Doing Nothing Still Has a Cost

There are so many reasons for fear to impact our decision-making process, but just like in the case of Queen Esther, doing nothing will not leave us unscathed. After Queen Esther expressed concern about going to the king, Mordecai sent a warning back to her:

And Mordecai told them to answer Esther: “Do not think in your heart that you will escape in the king’s palace any more than all the other Jews. For if you remain completely silent at this time, relief and deliverance will arise for the Jews from another place, but you and your father’s house will perish. Yet who knows whether you have come to the kingdom for such a time as this?”

Esther 4:13-14

Once Queen Esther heard this response, she experienced a change of heart. She asked Mordecai to have the Jews fast for her; she and her maids would also do the same for three days. Then she would go to the king, and in her words “If I perish, I perish.”(Esther 4:15-16). I appreciated her recognition of the situation, and the time she spent to seek God before seeking the king. Too often, we are making difficult choices without involving God. In the scripture, Psalms 41:6, we read that “God is our refuge and strength, a very present help in trouble.” Let God help you to maneuver through the fear and into the ark of safety.

The Gift of Peace

With God on our side, fear should not be welcomed in our hearts. When Jesus was still with the disciples, He worked to prepare them for life after He went back to Heaven. One of the gifts Jesus left the disciples that extends to us today – is the gift of peace. In the scriptures, He says:

 Peace I leave with you, My peace I give to you; not as the world gives do I give to you. Let not your heart be troubled, neither let it be afraid.

John 14:27

It’s easy to get caught up with what’s happening in our lives, simply because it is our lives.
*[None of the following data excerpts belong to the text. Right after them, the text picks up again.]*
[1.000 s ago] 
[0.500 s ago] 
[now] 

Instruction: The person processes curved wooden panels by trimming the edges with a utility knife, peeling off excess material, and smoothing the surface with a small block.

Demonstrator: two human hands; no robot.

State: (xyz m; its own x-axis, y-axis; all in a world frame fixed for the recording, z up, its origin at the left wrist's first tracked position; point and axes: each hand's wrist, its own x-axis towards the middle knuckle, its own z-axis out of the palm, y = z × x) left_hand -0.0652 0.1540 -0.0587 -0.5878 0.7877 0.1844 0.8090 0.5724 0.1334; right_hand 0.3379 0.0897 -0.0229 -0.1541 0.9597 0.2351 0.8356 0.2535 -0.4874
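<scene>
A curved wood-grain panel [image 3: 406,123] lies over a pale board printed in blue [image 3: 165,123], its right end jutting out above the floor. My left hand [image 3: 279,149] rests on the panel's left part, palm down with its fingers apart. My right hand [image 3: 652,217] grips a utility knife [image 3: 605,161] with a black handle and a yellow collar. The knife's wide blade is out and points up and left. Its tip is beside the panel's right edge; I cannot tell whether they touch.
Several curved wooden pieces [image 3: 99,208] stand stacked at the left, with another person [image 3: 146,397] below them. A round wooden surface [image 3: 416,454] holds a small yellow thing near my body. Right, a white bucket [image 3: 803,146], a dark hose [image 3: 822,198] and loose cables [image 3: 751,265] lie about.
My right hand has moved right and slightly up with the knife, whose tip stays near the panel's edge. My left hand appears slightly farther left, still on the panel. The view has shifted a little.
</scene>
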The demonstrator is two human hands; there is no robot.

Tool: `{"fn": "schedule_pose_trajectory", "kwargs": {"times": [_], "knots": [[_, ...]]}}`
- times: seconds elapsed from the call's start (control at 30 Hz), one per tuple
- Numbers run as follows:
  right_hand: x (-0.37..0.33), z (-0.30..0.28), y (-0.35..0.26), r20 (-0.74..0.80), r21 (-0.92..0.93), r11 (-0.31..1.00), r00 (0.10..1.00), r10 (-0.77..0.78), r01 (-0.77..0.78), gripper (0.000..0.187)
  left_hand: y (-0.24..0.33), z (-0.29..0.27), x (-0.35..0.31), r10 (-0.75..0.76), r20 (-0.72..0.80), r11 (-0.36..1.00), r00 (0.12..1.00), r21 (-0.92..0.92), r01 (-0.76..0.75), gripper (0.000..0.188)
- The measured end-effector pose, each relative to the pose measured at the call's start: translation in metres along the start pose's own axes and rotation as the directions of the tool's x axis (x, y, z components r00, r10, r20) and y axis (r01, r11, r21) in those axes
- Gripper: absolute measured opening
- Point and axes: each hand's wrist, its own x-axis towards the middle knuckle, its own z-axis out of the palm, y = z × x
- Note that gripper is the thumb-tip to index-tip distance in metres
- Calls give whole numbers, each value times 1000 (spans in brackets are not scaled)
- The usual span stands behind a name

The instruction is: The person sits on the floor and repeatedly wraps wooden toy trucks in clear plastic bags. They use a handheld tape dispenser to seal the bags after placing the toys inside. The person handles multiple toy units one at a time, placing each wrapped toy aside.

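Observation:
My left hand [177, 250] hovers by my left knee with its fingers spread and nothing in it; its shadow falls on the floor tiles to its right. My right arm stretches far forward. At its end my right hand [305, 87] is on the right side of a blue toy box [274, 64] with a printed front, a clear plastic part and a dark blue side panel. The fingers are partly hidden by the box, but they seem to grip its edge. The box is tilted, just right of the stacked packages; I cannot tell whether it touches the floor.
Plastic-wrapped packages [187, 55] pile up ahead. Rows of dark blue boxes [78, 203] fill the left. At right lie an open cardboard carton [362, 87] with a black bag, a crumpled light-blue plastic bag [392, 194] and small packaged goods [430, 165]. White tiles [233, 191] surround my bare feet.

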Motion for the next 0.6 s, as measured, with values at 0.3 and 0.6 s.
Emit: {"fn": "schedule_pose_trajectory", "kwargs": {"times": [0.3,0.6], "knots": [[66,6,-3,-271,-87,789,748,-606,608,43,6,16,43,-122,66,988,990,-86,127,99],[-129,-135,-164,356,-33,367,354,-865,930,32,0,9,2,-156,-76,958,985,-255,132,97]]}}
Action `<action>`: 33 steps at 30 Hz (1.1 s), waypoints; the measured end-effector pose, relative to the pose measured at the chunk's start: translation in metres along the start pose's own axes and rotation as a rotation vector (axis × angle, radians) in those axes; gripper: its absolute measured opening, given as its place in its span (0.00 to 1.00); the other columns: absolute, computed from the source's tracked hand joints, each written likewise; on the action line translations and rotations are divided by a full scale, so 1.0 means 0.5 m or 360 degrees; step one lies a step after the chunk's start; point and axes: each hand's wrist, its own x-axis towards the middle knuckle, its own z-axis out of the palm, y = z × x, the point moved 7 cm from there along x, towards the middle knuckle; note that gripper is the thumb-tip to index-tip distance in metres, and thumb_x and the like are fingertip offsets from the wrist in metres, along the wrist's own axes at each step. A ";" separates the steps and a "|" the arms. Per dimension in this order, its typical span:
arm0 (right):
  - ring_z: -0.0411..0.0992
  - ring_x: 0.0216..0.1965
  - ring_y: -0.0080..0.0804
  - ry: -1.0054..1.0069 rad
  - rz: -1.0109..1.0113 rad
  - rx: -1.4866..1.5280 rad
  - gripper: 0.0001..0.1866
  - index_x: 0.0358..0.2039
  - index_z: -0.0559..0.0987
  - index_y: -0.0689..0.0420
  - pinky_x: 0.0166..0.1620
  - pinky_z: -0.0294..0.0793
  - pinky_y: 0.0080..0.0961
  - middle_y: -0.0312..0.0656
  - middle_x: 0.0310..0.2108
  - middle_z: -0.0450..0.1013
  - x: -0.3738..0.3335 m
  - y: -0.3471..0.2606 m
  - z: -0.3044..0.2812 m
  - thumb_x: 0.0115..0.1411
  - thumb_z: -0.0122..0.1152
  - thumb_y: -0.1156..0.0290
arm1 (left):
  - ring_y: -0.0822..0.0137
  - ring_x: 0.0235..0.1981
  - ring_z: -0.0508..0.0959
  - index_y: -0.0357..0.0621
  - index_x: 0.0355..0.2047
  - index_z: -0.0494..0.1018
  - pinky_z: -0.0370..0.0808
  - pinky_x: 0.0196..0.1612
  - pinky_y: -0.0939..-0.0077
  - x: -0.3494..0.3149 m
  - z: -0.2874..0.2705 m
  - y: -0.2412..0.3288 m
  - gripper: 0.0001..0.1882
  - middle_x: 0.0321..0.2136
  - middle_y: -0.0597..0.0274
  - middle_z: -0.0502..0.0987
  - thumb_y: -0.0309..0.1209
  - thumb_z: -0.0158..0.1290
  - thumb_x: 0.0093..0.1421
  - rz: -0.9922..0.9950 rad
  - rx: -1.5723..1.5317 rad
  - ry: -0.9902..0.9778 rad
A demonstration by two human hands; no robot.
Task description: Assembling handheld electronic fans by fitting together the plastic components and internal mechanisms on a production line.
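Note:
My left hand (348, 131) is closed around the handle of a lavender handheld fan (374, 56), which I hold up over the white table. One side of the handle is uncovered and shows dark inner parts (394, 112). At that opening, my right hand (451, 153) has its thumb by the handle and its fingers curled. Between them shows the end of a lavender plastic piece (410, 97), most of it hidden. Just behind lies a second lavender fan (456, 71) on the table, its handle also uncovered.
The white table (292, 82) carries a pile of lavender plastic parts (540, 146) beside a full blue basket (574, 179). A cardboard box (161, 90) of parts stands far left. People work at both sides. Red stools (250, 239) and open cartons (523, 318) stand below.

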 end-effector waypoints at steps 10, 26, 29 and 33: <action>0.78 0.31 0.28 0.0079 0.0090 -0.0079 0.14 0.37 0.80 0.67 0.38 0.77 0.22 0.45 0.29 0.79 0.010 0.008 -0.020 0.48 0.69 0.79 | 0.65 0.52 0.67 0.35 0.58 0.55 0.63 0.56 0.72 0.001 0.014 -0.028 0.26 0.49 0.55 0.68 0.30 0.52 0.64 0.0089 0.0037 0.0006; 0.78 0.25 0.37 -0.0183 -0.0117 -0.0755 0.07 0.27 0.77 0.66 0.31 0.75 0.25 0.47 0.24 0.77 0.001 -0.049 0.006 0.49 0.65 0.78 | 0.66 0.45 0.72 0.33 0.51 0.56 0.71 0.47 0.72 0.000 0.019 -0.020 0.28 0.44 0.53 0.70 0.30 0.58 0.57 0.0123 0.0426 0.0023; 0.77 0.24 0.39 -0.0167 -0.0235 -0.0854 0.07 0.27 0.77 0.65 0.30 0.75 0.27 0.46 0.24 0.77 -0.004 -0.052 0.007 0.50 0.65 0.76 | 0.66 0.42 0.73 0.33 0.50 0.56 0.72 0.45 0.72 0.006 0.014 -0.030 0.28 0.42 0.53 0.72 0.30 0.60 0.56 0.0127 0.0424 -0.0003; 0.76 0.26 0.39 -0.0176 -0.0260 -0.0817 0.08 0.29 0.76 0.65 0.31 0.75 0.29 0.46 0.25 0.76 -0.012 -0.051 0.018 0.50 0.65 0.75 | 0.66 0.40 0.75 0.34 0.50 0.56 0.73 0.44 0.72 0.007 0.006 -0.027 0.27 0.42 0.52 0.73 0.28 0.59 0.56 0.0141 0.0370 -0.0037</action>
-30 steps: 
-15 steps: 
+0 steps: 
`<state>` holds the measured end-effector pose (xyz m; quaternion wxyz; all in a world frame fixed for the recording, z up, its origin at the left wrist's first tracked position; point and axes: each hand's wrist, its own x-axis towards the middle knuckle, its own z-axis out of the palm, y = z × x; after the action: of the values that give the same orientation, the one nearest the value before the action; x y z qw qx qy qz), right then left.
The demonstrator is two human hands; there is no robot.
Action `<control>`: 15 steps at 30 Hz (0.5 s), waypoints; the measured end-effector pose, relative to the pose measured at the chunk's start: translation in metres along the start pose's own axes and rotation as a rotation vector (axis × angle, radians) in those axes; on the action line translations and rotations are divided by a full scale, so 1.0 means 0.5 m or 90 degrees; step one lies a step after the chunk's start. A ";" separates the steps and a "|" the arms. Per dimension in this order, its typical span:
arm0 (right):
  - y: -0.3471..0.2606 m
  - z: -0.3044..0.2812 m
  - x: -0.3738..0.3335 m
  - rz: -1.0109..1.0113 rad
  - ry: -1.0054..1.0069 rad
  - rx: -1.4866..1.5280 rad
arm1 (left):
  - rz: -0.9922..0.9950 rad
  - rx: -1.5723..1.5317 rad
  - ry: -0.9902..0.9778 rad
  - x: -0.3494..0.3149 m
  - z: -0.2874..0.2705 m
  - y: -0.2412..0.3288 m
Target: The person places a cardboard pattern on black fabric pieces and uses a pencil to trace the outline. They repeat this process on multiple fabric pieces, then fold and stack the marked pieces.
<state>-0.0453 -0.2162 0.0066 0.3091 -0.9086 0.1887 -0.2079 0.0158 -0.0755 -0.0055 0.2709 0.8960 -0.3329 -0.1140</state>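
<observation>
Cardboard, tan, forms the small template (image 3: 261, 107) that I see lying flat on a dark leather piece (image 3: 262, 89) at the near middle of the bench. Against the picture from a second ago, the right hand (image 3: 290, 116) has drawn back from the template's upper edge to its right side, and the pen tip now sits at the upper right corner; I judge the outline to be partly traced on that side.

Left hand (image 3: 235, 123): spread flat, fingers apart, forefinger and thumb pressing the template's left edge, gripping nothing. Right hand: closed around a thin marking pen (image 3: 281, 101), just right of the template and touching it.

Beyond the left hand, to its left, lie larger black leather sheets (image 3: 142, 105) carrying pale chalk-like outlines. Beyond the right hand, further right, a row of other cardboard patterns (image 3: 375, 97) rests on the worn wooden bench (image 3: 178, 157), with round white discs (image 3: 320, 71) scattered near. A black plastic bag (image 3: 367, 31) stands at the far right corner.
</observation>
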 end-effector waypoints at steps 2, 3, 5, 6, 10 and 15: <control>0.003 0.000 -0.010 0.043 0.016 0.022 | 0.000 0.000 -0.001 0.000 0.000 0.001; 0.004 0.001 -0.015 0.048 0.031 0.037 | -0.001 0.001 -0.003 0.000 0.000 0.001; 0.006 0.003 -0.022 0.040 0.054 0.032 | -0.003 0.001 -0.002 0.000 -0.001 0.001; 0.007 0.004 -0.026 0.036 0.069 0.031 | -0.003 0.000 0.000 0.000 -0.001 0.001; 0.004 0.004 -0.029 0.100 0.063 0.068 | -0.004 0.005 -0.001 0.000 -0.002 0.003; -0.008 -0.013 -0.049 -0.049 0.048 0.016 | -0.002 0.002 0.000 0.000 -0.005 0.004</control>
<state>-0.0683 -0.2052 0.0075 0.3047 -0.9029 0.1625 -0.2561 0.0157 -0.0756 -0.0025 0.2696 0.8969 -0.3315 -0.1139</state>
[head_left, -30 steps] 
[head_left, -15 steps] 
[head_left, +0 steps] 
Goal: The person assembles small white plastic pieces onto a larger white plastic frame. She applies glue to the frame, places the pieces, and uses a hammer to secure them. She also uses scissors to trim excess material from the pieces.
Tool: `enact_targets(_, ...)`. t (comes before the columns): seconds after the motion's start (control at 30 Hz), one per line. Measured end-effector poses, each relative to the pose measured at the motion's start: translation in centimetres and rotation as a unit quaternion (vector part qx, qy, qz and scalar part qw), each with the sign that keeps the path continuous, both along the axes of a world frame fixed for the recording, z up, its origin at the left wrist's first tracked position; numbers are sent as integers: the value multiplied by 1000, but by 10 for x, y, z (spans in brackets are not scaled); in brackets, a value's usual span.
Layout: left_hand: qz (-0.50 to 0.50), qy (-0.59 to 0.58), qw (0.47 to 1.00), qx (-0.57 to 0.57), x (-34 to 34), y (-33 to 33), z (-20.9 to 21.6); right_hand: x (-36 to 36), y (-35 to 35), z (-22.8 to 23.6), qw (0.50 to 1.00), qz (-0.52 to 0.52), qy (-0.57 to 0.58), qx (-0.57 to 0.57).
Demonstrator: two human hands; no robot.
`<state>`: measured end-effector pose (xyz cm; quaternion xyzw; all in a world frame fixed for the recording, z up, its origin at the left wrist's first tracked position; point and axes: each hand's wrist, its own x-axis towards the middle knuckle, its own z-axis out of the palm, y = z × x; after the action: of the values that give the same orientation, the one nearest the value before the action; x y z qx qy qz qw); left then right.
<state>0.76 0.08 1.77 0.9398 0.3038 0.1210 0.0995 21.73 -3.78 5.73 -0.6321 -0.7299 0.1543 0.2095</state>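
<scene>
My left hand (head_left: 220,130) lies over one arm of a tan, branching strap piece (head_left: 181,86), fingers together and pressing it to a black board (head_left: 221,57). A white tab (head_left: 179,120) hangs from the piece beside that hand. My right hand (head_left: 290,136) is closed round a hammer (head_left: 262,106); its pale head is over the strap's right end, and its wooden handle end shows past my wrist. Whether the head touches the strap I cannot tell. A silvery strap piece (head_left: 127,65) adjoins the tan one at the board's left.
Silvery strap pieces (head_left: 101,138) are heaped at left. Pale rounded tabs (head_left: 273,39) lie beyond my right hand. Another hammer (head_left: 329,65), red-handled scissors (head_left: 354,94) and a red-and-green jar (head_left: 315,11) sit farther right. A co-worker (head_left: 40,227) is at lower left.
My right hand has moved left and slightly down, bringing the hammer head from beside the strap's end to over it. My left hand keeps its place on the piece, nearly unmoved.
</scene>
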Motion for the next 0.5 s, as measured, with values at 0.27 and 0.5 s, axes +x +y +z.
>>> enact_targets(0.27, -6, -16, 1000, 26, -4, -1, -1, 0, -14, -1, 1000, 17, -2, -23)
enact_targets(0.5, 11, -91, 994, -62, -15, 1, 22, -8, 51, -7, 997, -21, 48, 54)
We are feeling it and experiencing it every single day. Nevertheless, Jesus reminds us that peace isn’t as far away as it may seem. His love is always waiting to cover us and carry us through. Who knows… better could be waiting on the other side or the storms may grow heavy for a little while longer. Either way, stay strong in the faith. Seek God above all else and hold onto His promises. God’s love for us is never failing, and His peace has the power to overcome even the worst of our fears.